The model is defined by 4 values: the number of heads $H$, the input dimension $d_\text{in}$, the output dimension $d_\text{out}$ and the head dimension $d_h$. The default for $d_h$ is $d_\text{in}/H$.

function MultiheadAttention(
    nhead::Int, dim_in::Int, dim_head::Int, dim_out::Int
    )
    MultiheadAttention(
        nhead,
        Dense(dim_in, dim_head*nhead; bias=false),
        Dense(dim_in, dim_head*nhead; bias=false),
        Dense(dim_in, dim_head*nhead; bias=false),
        Dense(dim_head*nhead, dim_out),
    )
end

function MultiheadAttention(
    nhead::Int, dim_in::Int, dim_out::Int
    )
    if dim_in % nhead != 0 
        error("input dimension=$dim_in is not divisible by number of heads=$nhead")
    end
    MultiheadAttention(nhead, dim_in, div(dim_in, nhead), dim_out)
end

Now for the forward pass. In general there are three input matrices with the names of key, query and value. Later we will pass the same value x for all of them. From these we can calculate $Q$, $K$ and $V$ and pass them to the multi_head_scaled_dot_attention function:

function (mha::MultiheadAttention)(query::A3, key::A3, value::A3
    ; kwargs...) where {T, A3 <: AbstractArray{T, 3}}
    Q = mha.denseQ(query)
    K = mha.denseK(key)
    V = mha.denseV(value)
    A, scores = multi_head_scaled_dot_attention(mha.nhead, Q, K, V; kwargs...)
    mha.denseO(A), scores
end

This layer returns the scores as well, like Flux.jl’s MultiheadAttention layer. These are useful for inspecting the model.

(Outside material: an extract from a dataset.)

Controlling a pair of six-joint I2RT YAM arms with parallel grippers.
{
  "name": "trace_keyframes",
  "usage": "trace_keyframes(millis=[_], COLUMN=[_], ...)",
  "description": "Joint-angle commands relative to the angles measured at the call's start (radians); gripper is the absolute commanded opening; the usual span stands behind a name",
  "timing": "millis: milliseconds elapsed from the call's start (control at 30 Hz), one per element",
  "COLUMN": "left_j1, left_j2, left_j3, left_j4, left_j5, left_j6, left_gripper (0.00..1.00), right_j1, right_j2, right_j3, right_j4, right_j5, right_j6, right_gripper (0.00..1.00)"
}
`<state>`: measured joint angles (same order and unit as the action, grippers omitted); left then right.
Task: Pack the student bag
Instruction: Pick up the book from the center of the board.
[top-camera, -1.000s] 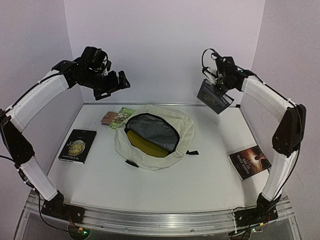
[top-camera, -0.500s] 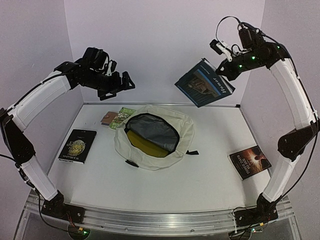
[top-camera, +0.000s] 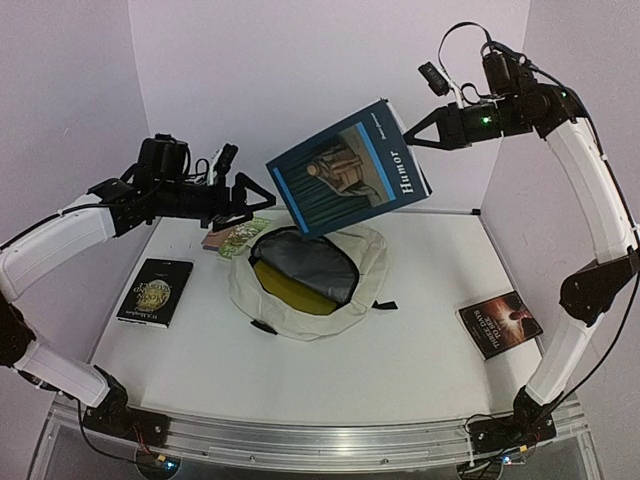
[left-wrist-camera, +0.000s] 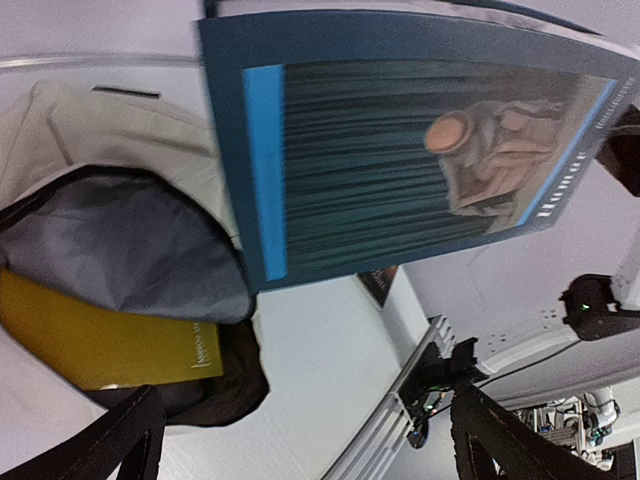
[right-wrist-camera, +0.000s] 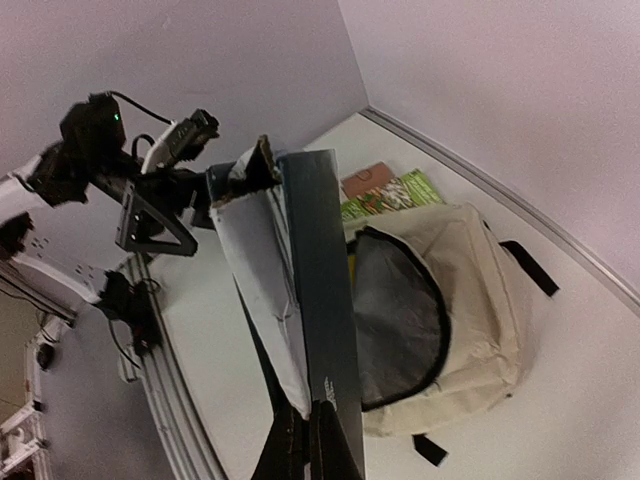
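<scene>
The student bag (top-camera: 372, 262) lies flat mid-table, cream fabric with its black zipper mouth wide open. Grey lining and a yellow book (top-camera: 290, 287) show inside. My right gripper (top-camera: 408, 130) is shut on the corner of a blue book titled "Humor" (top-camera: 345, 172), which hangs tilted in the air above the bag's far edge. In the right wrist view the blue book (right-wrist-camera: 318, 300) runs edge-on from the gripper (right-wrist-camera: 312, 440) over the bag (right-wrist-camera: 480, 300). My left gripper (top-camera: 256, 195) hovers open and holds nothing, left of the book (left-wrist-camera: 400, 140) and above the bag (left-wrist-camera: 90, 125).
A black book (top-camera: 155, 290) lies at the left of the table. A small brown book (top-camera: 216, 238) and a green one (top-camera: 247, 234) sit behind the bag's left side. A dark book (top-camera: 500, 323) rests near the right arm. Walls close three sides; a metal rail (top-camera: 320, 435) runs along the front.
My right arm has swung the blue book leftward from the right wall to above the bag, its cover now facing the camera. My left arm has dropped lower and reached right.
</scene>
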<state>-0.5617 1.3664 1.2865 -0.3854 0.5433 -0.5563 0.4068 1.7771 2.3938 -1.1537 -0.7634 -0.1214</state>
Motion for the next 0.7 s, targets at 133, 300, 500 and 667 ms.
trace_keyframes(millis=[133,300,500,667], left_j1=[0.005,0.006,0.025,0.025], left_j2=[-0.064,-0.089,-0.121,-0.114], left_j3=[-0.055,-0.069,-0.144,-0.150], left_j4=[0.277,0.252,0.391,0.517], left_j5=[0.139,0.132,0.202,0.256], left_j6=[-0.014,-0.019,-0.119,-0.188], left_gripper=[1.00,1.00,1.00,0.99], right_j1=[0.003,0.003,0.004,0.003], right_j2=[-0.036,-0.039,-0.092,-0.101], right_j3=[0.007,-0.003,-0.105,-0.159], right_j4=[0.224,0.275,0.349,0.370], right_j5=[-0.300,-0.373,-0.414,-0.456], right_j6=[0.301,0.398,0.471,0.515], right_gripper=[0.00,0.00,0.00,0.00])
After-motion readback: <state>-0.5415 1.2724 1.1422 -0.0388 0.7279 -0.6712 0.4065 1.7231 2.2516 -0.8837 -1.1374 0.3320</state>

3.5.5 Multi-Head Attention

The multi_head_scaled_dot_attention begins as follows:

function multi_head_scaled_dot_attention(nhead::Int, Q::A3, K::A3, V::A3
    ; kwargs...) where {T, A3 <: AbstractArray{T, 3}}
    qs = size(Q)
    ks = size(K)
    vs = size(V)
    dm = size(Q, 1)
    dh = div(dm, nhead)

The $Q$, $K$ and $V$ matrices need to be split from $d_m \times N \times B$ to $d_h \times N \times H \times B$. This is done in two steps:

$(d_h \times H)\times N \times B$ (break $d_m$ into $d_h$ and $H$)
$d_h \times N \times H \times B$ (swap the 2nd and 3rd dimensions)

    Q = permutedims(reshape(Q, dh, nhead, qs[2], qs[3]), [1, 3, 2, 4])
    K = permutedims(reshape(K, dh, nhead, ks[2], ks[3]), [1, 3, 2, 4])
    V = permutedims(reshape(V, dh, nhead, vs[2], vs[3]), [1, 3, 2, 4])

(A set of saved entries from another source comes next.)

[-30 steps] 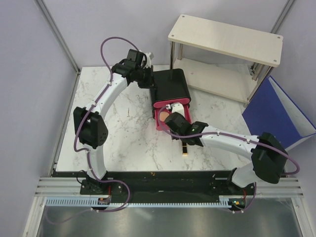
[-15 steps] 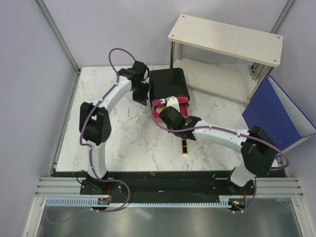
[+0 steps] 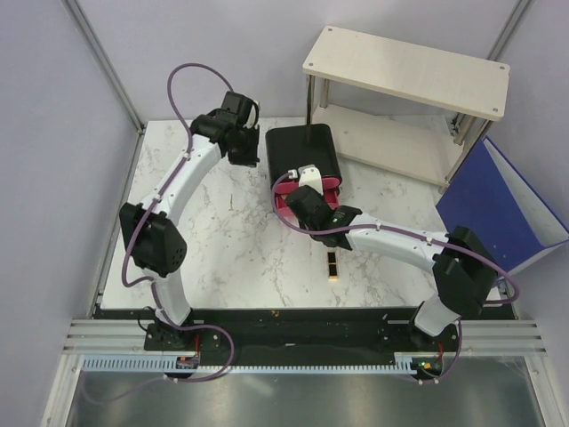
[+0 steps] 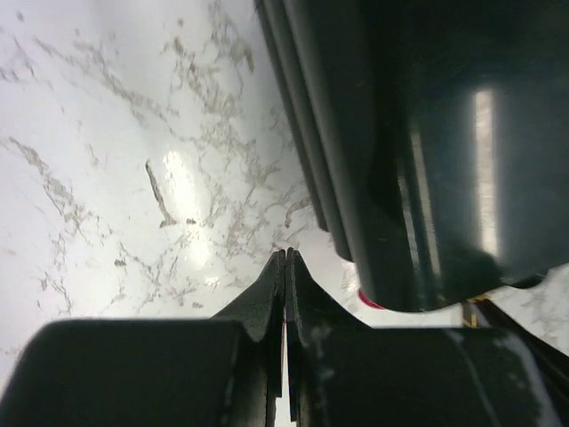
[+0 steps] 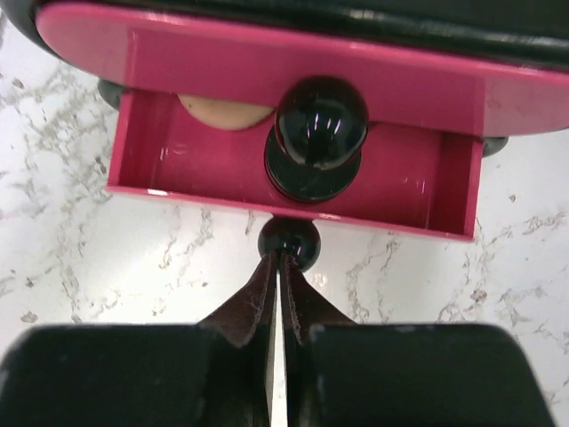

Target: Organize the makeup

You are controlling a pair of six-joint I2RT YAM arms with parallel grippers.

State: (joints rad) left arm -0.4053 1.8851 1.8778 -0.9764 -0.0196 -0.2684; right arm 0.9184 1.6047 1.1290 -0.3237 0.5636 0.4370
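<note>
Now, the left end effector [image 4: 284,258] is closed beside the black box [image 4: 427,133], not bracing it. The right end effector [image 5: 277,267], also closed, touches the knob [image 5: 289,242] of the open drawer [image 5: 196,200] holding disc [image 5: 227,111] and jar [image 5: 320,133]. A push may slip off or shove the box. The lipstick [image 3: 332,265] lies outside on the desk.

You have open counter [image 3: 222,240] left of the black box [image 3: 307,151]. In front of the box, the open pink drawer [image 5: 196,197] juts out, its knob [image 5: 289,242] right at the tips of the right pincer [image 5: 277,262]. A lipstick [image 3: 332,265] lies on the counter nearer you than the drawer. The shelf [image 3: 409,71] and blue bin [image 3: 498,209] close off the far right.
</note>
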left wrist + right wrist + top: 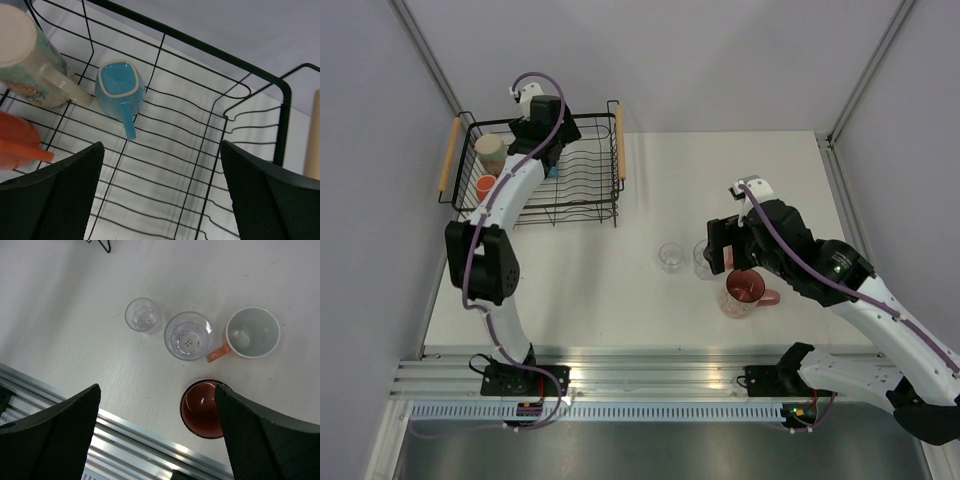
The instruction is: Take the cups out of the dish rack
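Black wire makes up the dish rack (582,190), which sits at the far left corner of the white table (620,300). It has a left wood handle (450,155) on one side and a right wood handle (618,140) on the other. Three cups are inside the rack, all at its left end. A big cream mug (25,60) with a blue-green picture on its side stands by the far wall. An orange mug (17,142) is just beside it, closer to the front. A small blue mug (119,87) is a little to the right, with its handle sticking out over the wires. The left gripper (160,200) hangs over the rack near the blue mug. Its jaws are spread wide and hold nothing. Well apart from the rack, four more cups stand on the table. A small clear cup (142,315) comes first, with a bigger clear cup (188,335) just beside it. Next is an orange-and-white mug (252,332), and its handle reaches almost to the bigger clear cup. A dark red cup (202,407) sits nearer the front edge. The right gripper (160,440) hangs above these cups, with its jaws spread wide and empty.
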You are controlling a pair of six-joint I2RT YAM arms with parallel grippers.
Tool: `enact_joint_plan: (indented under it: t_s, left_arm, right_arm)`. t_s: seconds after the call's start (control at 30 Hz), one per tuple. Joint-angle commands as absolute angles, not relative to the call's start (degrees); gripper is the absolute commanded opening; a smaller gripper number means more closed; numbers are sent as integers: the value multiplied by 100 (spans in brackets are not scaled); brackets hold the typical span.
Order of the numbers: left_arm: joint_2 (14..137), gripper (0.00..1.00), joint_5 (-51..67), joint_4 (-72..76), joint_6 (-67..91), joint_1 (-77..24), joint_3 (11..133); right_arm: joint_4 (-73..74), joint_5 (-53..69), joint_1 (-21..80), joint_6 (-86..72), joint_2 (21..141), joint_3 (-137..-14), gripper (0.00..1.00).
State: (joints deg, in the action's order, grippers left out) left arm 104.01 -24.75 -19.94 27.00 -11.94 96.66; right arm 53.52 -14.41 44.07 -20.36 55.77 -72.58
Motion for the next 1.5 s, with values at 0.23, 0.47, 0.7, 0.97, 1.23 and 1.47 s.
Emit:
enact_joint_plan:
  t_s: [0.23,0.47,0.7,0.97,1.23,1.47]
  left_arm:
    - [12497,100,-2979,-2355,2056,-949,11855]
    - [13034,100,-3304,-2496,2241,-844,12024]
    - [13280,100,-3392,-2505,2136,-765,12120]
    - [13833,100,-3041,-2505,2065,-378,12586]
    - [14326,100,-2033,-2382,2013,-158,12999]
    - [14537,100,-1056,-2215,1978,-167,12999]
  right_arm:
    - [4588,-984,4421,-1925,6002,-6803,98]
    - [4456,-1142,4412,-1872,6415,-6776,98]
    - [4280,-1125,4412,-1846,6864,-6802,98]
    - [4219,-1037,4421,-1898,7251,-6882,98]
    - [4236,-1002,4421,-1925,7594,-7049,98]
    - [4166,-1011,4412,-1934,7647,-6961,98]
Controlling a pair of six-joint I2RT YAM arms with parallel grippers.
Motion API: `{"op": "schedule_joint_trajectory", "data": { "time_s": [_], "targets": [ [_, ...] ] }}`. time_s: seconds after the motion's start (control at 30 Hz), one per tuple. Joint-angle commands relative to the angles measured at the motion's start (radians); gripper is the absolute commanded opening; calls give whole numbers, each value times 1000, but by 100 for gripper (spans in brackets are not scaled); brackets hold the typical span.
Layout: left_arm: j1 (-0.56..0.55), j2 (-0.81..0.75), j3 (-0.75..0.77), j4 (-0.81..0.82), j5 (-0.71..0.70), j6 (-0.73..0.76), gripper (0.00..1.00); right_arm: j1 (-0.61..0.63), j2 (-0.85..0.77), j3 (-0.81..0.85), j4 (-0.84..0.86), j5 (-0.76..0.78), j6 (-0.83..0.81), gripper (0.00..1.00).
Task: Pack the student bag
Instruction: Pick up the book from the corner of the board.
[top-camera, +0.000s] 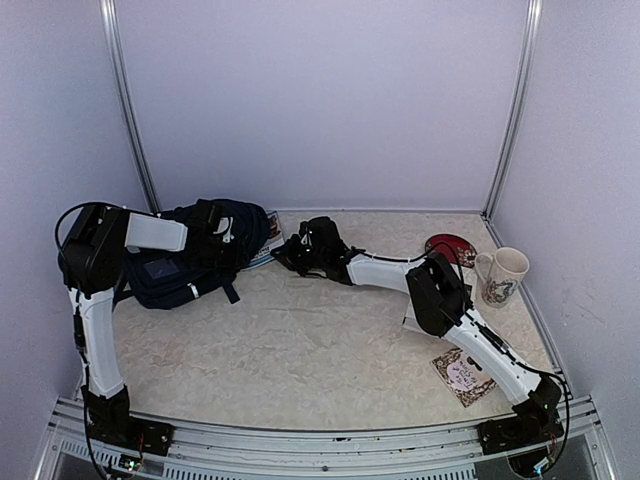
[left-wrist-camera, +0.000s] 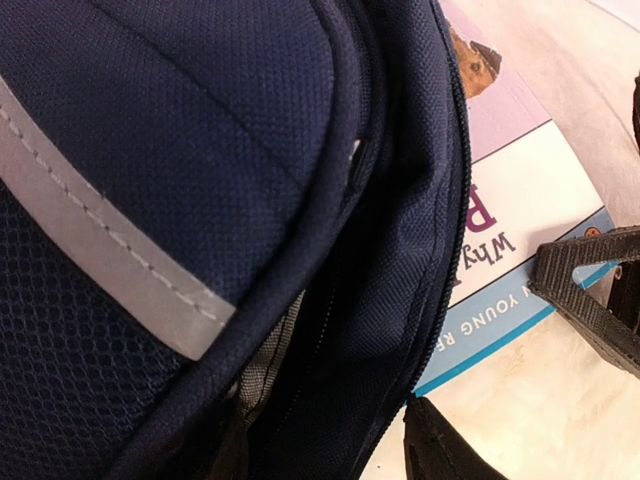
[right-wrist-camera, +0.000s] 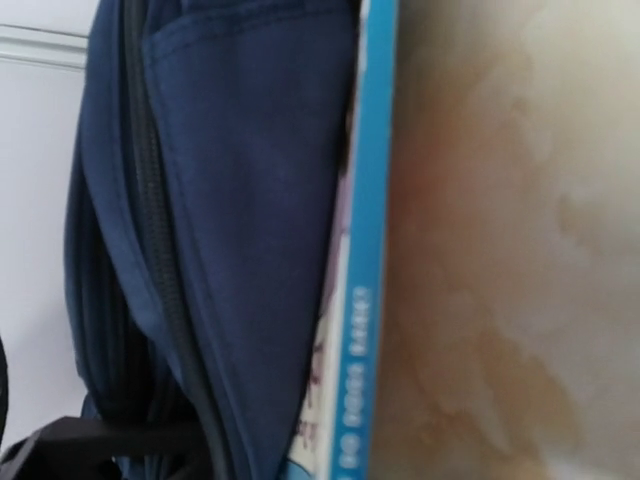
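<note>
The student bag lies at the back left, dark navy with a pale stripe. A thin book with a blue spine sticks out from under its right side. My left gripper sits on top of the bag, open. The bag's zipper rim runs between its fingers, and one fingertip touches that rim. My right gripper is at the book's free edge, shut on the book. One ribbed finger rests on the book's corner. The right wrist view does not show its own fingers.
A red disc and a white mug stand at the back right. A patterned card lies near the right arm's base. Enclosure walls rise close behind and on both sides.
</note>
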Motion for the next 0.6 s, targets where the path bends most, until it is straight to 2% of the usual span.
{"op": "schedule_joint_trajectory", "data": {
  "time_s": [0.0,0.13,0.3,0.43,0.57],
  "targets": [
    [20,-10,-81,5,-2,4,53,29,-60,-51,23,6,-114,0],
    [-18,-138,-144,98,20,37,57,13,-227,-178,-21,64,-275,0],
    [-70,-300,-217,231,69,54,60,-10,-533,-513,47,152,-531,0],
    [-81,-436,-281,358,177,61,61,-55,-739,-666,8,1,-772,0],
    [-117,-562,-284,381,237,149,63,-108,-949,-776,-189,-107,-1041,0]
  ]
}}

Then we calculate the scaled dot attention for each head, combine results and return it:

    A, scores = scaled_dot_attention(Q, K, V; kwargs...)
    A = permutedims(A, [1, 3, 2, 4])
    A = reshape(A, dm, size(A, 3), size(A, 4))
    A, scores
end

3.5.6 Scaled Dot Attention

The scaled dot attention is defined by default for 3D arrays. $Q$ is of size $d_h \times d_q \times H$ while $K$ and $V$ are both of size $d_h \times d_{kv} \times H$. Usually $n=d_q=d_{kv}$.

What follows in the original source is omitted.